- **ACTIVITY**
Stopping right after the line with "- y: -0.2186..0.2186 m", please reproduce the material below exactly from its first line.

- **MATERIAL TO PROCESS**

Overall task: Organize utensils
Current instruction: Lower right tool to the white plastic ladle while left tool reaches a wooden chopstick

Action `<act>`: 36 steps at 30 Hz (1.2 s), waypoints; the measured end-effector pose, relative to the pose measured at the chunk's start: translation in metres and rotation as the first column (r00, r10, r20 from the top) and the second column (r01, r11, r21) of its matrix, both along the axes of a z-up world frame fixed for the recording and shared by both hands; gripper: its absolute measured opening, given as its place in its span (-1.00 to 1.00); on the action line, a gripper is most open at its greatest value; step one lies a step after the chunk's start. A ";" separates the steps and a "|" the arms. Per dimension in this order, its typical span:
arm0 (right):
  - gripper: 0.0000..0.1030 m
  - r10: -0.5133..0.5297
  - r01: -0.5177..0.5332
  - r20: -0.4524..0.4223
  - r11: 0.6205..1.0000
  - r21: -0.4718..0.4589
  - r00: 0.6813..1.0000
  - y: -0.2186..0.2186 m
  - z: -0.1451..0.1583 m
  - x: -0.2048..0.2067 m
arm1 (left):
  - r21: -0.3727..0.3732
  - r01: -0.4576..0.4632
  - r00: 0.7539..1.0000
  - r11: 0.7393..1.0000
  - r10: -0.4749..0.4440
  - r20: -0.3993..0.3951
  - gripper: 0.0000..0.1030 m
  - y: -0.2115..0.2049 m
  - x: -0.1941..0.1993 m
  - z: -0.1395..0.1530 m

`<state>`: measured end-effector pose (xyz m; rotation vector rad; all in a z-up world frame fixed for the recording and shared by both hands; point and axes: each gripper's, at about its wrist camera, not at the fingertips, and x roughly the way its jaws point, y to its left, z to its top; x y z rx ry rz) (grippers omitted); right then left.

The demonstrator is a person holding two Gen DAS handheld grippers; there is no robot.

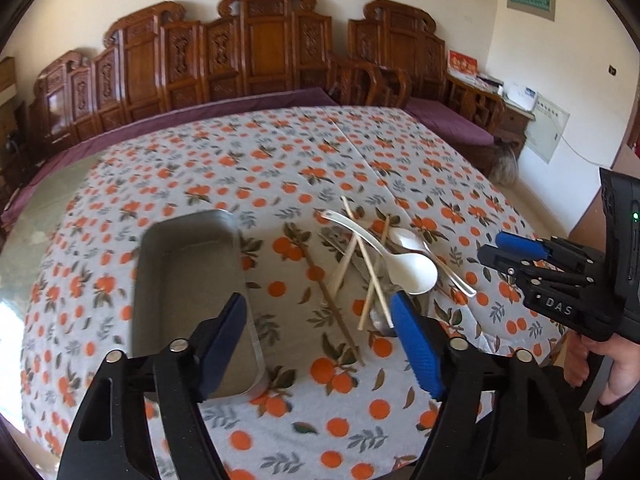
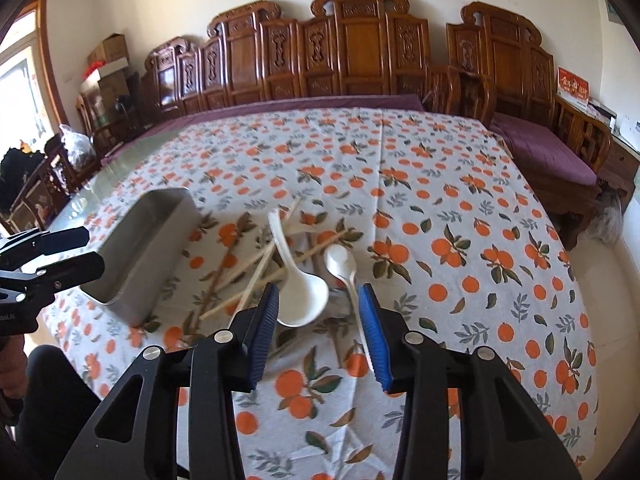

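A heap of utensils lies mid-table: a large white spoon [image 1: 412,274] [image 2: 302,296], a smaller white spoon [image 1: 406,238] [image 2: 340,260], several wooden chopsticks [image 1: 340,316] [image 2: 256,268] and a metal spoon [image 1: 380,320] partly under them. An empty metal tray [image 1: 192,292] [image 2: 140,252] stands left of the heap. My left gripper [image 1: 320,312] is open and empty above the gap between tray and heap. My right gripper [image 2: 318,300] is open and empty, just above the large white spoon; it also shows in the left wrist view [image 1: 520,252].
The table wears an orange-print cloth [image 1: 280,160] [image 2: 440,200]. Carved wooden benches with purple cushions [image 2: 540,152] stand behind and right of it. The table's near edge is close below both grippers.
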<state>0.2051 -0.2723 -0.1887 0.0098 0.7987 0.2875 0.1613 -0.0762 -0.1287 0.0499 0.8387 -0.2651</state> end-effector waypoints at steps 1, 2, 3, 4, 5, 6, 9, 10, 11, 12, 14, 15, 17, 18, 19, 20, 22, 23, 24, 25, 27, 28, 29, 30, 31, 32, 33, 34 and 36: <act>-0.18 -0.004 0.004 -0.013 1.000 0.001 1.000 -0.002 -0.004 0.003 | -0.001 0.007 1.000 1.000 -0.007 -0.009 0.30 -0.004 0.003 -0.004; -0.19 -0.007 0.007 -0.017 1.000 0.001 1.000 -0.004 -0.007 0.005 | -0.001 0.013 1.000 1.000 -0.013 -0.022 0.25 -0.009 0.007 -0.008; -0.19 -0.011 0.011 -0.020 1.000 0.003 1.000 -0.006 -0.010 0.006 | 0.001 0.020 0.999 1.000 -0.020 -0.037 0.24 -0.015 0.012 -0.015; -0.20 -0.014 0.014 -0.023 1.000 0.006 1.000 -0.007 -0.012 0.007 | 0.003 0.025 0.999 1.000 -0.025 -0.044 0.24 -0.018 0.014 -0.019; -0.20 -0.019 0.020 -0.028 1.000 0.015 0.999 -0.009 -0.015 0.008 | 0.003 0.033 0.998 0.999 -0.033 -0.057 0.20 -0.024 0.019 -0.025; -0.19 -0.025 0.025 -0.033 0.999 0.021 0.999 -0.010 -0.018 0.009 | 0.002 0.036 0.997 0.999 -0.036 -0.065 0.17 -0.027 0.022 -0.028; -0.21 -0.034 0.036 -0.045 0.999 0.034 0.998 -0.014 -0.025 0.012 | 0.005 0.045 0.994 0.999 -0.045 -0.101 0.02 -0.038 0.035 -0.043; -0.21 -0.038 0.040 -0.049 0.998 0.038 0.998 -0.015 -0.027 0.013 | 0.006 0.046 0.993 0.999 -0.045 -0.111 -0.05 -0.042 0.040 -0.048; -0.21 -0.042 0.045 -0.052 0.998 0.044 0.998 -0.017 -0.029 0.014 | 0.004 0.048 0.992 0.999 -0.048 -0.120 -0.10 -0.045 0.044 -0.051; -0.21 -0.045 0.048 -0.054 0.998 0.048 0.998 -0.019 -0.030 0.015 | 0.001 0.050 0.990 0.999 -0.049 -0.129 -0.14 -0.048 0.049 -0.055; -0.21 -0.050 0.053 -0.055 0.997 0.054 0.997 -0.021 -0.032 0.017 | -0.009 0.048 0.988 0.999 -0.049 -0.148 -0.27 -0.052 0.058 -0.063; -0.21 -0.052 0.055 -0.058 0.997 0.058 0.997 -0.022 -0.033 0.018 | -0.018 0.043 0.986 0.999 -0.045 -0.162 -0.32 -0.054 0.064 -0.068; -0.21 -0.054 0.058 -0.060 0.996 0.063 0.997 -0.023 -0.034 0.020 | -0.017 0.038 0.984 0.999 -0.040 -0.176 -0.43 -0.057 0.072 -0.075; -0.21 -0.056 0.060 -0.060 0.996 0.064 0.997 -0.024 -0.035 0.020 | -0.014 0.033 0.983 0.999 -0.035 -0.183 -0.45 -0.059 0.077 -0.078; -0.21 -0.057 0.061 -0.059 0.996 0.065 0.997 -0.024 -0.035 0.021 | -0.015 0.033 0.982 0.999 -0.035 -0.187 -0.48 -0.061 0.081 -0.081; -0.21 -0.057 0.061 -0.059 0.996 0.067 0.997 -0.024 -0.036 0.022 | -0.015 0.033 0.981 0.999 -0.035 -0.191 -0.50 -0.063 0.085 -0.083; -0.21 -0.056 0.060 -0.059 0.996 0.072 0.997 -0.023 -0.036 0.023 | -0.022 0.021 0.979 1.000 -0.025 -0.203 -0.57 -0.063 0.092 -0.089; -0.21 -0.054 0.059 -0.055 0.995 0.077 0.997 -0.022 -0.036 0.024 | -0.025 0.019 0.978 1.000 -0.024 -0.206 -0.59 -0.063 0.095 -0.090; -0.21 -0.053 0.057 -0.052 0.995 0.081 0.997 -0.021 -0.035 0.025 | -0.029 0.016 0.978 0.999 -0.022 -0.209 -0.59 -0.062 0.097 -0.092; -0.21 -0.051 0.055 -0.049 0.995 0.086 0.997 -0.020 -0.035 0.027 | -0.035 0.015 0.976 0.999 -0.022 -0.217 -0.59 -0.062 0.099 -0.094; -0.21 -0.047 0.051 -0.046 0.994 0.092 0.998 -0.018 -0.034 0.028 | -0.059 0.010 0.973 0.998 -0.023 -0.229 -0.66 -0.060 0.101 -0.097; -0.21 -0.043 0.047 -0.045 0.995 0.093 0.998 -0.017 -0.034 0.029 | -0.071 0.008 0.973 0.997 -0.024 -0.230 -0.78 -0.059 0.102 -0.096; -0.21 -0.038 0.042 -0.044 0.995 0.092 0.998 -0.015 -0.034 0.030 | -0.080 0.006 0.973 0.997 -0.025 -0.231 -0.91 -0.058 0.103 -0.096; -0.21 -0.034 0.038 -0.043 0.995 0.092 0.998 -0.013 -0.033 0.031 | -0.083 0.003 0.973 0.997 -0.022 -0.230 -0.92 -0.058 0.102 -0.094; -0.21 -0.029 0.033 -0.043 0.995 0.091 0.999 -0.011 -0.033 0.032 | -0.090 0.000 0.975 0.996 -0.020 -0.223 -0.92 -0.056 0.101 -0.091; -0.21 -0.026 0.029 -0.042 0.995 0.090 0.999 -0.009 -0.033 0.034 | -0.100 0.000 0.976 0.995 -0.021 -0.216 -0.92 -0.055 0.100 -0.088; -0.21 -0.022 0.025 -0.041 0.996 0.088 0.999 -0.007 -0.032 0.036 | -0.107 0.001 0.977 0.994 -0.024 -0.211 -0.92 -0.054 0.098 -0.084; -0.21 -0.017 0.021 -0.039 0.996 0.084 0.999 -0.004 -0.032 0.039 | -0.109 0.004 0.978 0.994 -0.026 -0.205 -0.92 -0.052 0.095 -0.081; -0.21 -0.007 0.010 -0.035 0.997 0.075 0.999 0.000 -0.033 0.045 | -0.107 0.011 0.981 0.994 -0.031 -0.191 -0.92 -0.050 0.091 -0.074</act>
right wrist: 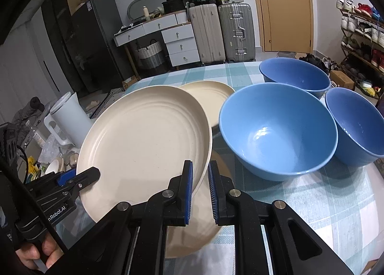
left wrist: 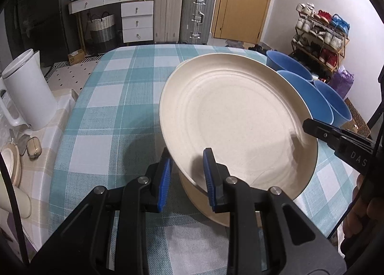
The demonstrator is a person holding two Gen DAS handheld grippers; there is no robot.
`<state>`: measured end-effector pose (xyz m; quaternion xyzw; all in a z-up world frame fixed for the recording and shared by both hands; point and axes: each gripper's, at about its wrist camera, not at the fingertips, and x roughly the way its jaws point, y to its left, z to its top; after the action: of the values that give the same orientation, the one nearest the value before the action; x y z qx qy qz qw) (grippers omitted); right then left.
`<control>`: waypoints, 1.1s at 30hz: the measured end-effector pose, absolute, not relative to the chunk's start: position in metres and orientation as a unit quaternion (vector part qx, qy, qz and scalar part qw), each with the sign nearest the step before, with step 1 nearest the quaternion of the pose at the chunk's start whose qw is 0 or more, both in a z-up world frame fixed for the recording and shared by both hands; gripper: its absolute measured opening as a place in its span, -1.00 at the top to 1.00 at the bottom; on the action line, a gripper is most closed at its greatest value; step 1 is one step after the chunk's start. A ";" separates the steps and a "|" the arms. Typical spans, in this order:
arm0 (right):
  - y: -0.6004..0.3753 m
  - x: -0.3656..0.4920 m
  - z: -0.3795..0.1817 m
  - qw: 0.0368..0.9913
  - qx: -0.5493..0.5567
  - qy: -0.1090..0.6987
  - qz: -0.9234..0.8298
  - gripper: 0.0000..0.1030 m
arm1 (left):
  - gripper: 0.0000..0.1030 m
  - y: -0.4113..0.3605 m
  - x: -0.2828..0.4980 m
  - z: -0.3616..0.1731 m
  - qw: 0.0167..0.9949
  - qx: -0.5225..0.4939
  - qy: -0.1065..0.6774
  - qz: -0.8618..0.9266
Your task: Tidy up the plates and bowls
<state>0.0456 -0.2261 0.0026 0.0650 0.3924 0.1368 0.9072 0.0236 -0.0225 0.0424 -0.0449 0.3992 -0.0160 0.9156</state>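
A cream plate is held tilted above the checked table by both grippers. My left gripper grips its near-left rim, one finger on each face. My right gripper straddles its right rim with narrow gaps. A second cream plate lies flat beneath it. A third cream plate lies behind. Three blue bowls stand on the right.
The table with a teal checked cloth fills the left. A white kettle and small dishes sit on a side surface at left. Suitcases, drawers and a shoe rack stand beyond.
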 end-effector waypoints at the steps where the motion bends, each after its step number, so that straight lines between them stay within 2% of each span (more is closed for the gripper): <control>1: -0.227 0.045 0.002 0.907 0.066 0.393 0.137 0.72 | 0.57 -0.022 0.024 0.041 0.915 -0.044 0.400 -0.016; 33: -0.229 0.039 -0.035 0.893 0.054 0.433 0.115 0.70 | 0.53 -0.037 0.040 0.001 0.892 0.009 0.450 -0.022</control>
<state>0.0387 -0.2290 -0.0353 0.0541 0.4325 0.1153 0.8926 0.0396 -0.0368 0.0015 0.0090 0.4504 -0.0225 0.8925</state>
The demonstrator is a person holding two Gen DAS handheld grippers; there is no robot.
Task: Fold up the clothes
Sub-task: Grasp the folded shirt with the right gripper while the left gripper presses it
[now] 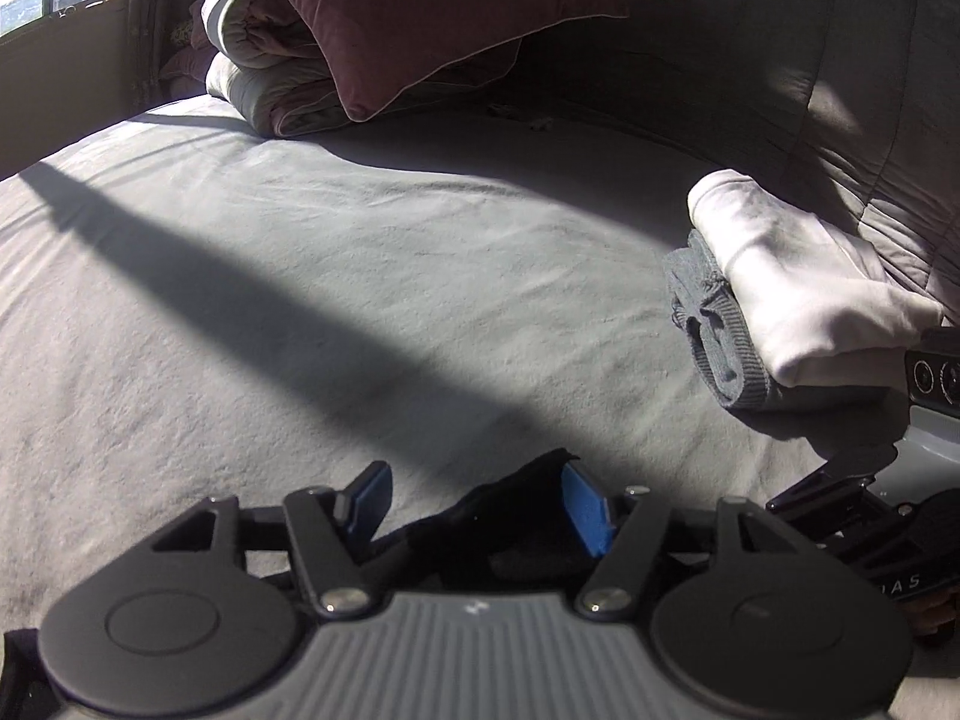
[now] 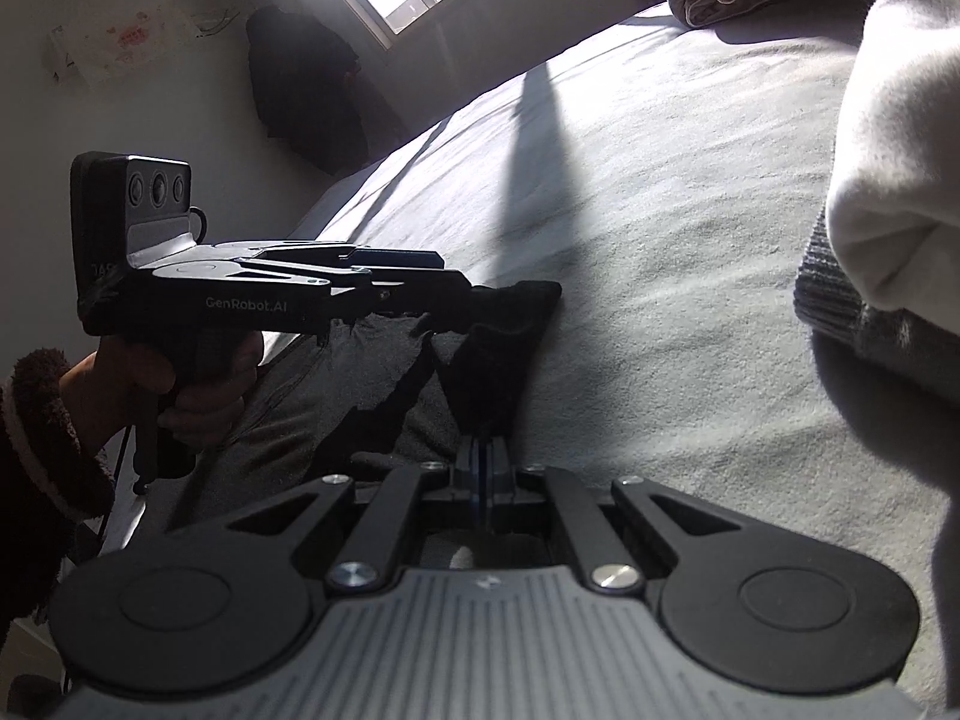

- **RESPONSE TO THIS EXERCISE**
Overall task: Organize utensils
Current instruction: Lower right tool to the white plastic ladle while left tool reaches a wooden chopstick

Action `<act>`: 36 steps at 30 Hz (1.2 s), waypoints; the measured end-effector pose, relative to the pose measured at the chunk's start: translation in metres and rotation as the first column (r00, r10, r20 from the top) and the second column (r01, r11, r21) of its matrix, both along the axes of a z-up world frame fixed for the recording and shared by both hands; gripper: its absolute measured opening, given as its place in its span (-1.00 to 1.00); on the action line, a gripper is most open at its greatest value; step one lies a step after the chunk's start. A ";" separates the steps and a "|" the arms. Per dimension in this order, its typical span:
arm0 (right):
  - gripper: 0.0000..0.1030 m
  - r10: -0.5133..0.5297
  - r01: -0.5177..0.5332
  - r20: -0.4524..0.4223
  - r11: 0.6205..1.0000
  - r21: -0.4718..0.4589
  - r00: 0.6813..1.0000
  - y: -0.2186..0.2186 m

What came before is the complete response.